Золотая пыль (сборник) - страница 25



– Моя обязанность – наблюдать здесь, в Данциге, и доносить обо всем императору. Принося пользу себе, я мог бы послужить и другу, который иначе попадет в беду, может быть, уже подвергается опасности, пока мы с вами стоим тут. Я говорю о вашем отце, мадемуазель… и о Тугендбунде.

И все-таки, смотря на холодный профиль Матильды, он не мог догадаться, знает ли она хоть что-нибудь об этом.

– А если я вам доставлю сведения? – спросила она наконец спокойно.

– Вы поможете мне достигнуть такого положения, которое я попрошу вас разделить со мной. Отцу же своему вы не причините никакого вреда.

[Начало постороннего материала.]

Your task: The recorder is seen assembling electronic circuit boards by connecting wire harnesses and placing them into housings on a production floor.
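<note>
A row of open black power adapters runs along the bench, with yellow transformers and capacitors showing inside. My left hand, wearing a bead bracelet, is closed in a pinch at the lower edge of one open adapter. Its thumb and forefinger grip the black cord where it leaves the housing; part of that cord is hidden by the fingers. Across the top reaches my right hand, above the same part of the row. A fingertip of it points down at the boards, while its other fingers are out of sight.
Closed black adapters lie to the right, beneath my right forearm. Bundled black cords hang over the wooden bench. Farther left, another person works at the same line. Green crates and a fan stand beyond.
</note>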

Вы даже окажете ему услугу, ибо все тайные общества Германии вместе взятые не остановят Наполеона. Теперь один только Бог может остановить его, мадемуазель. Каждый, кто попробует это сделать, будет раздавлен колесами империи. Я мог бы спасти вашего отца.

Но Матильда как будто и не думала об отце.

– Я связан бедностью, – сказал Казимир, меняя тактику. – В старину это ничего не значило. Но теперь, во времена Империи, надо быть богатым. Я буду богат… по окончании настоящей кампании.

Снова голос его стал искренним, и снова она ответила ему взглядом. Он сделал шаг вперед и, нежно взяв ее за руку, поднес к губам.

– Вы поможете мне, – сказал он и, резко повернувшись на каблуках, вышел из комнаты.

Квартира Казимира находилась на Лангемаркте. Вернувшись домой, он вынул из ящика письмо и задумчиво повертел его в руках. Оно было адресовано на имя Дезирэ и тщательно запечатано облаткой.

«Пусть она получит его, – подумал он. – Лучше, если она будет занята своими личными делами».

Глава VIII

Обыск

Будь умнее других, если можешь,

но не говори им этого.

Когда папаша Барлаш увидел своего невольного хозяина, он отвернулся, с отчаянием кивнув головой. В первые дни своего пребывания в каморке за кухней он раза два сильно бил себя по лбу, как бы требуя от своей памяти, чтобы она сделала маленькое усилие. Впоследствии он, по-видимому, примирился со своей неудачей, и кивок головой утратил постепенно свою энергичность, так что в конце концов Барлаш проходил в узком коридоре мимо Антуана Себастьяна без всяких выразительных жестов и только сердито хмурил брови.

– Вы и я, – сказал он Дезирэ, – мы друзья. Другие же…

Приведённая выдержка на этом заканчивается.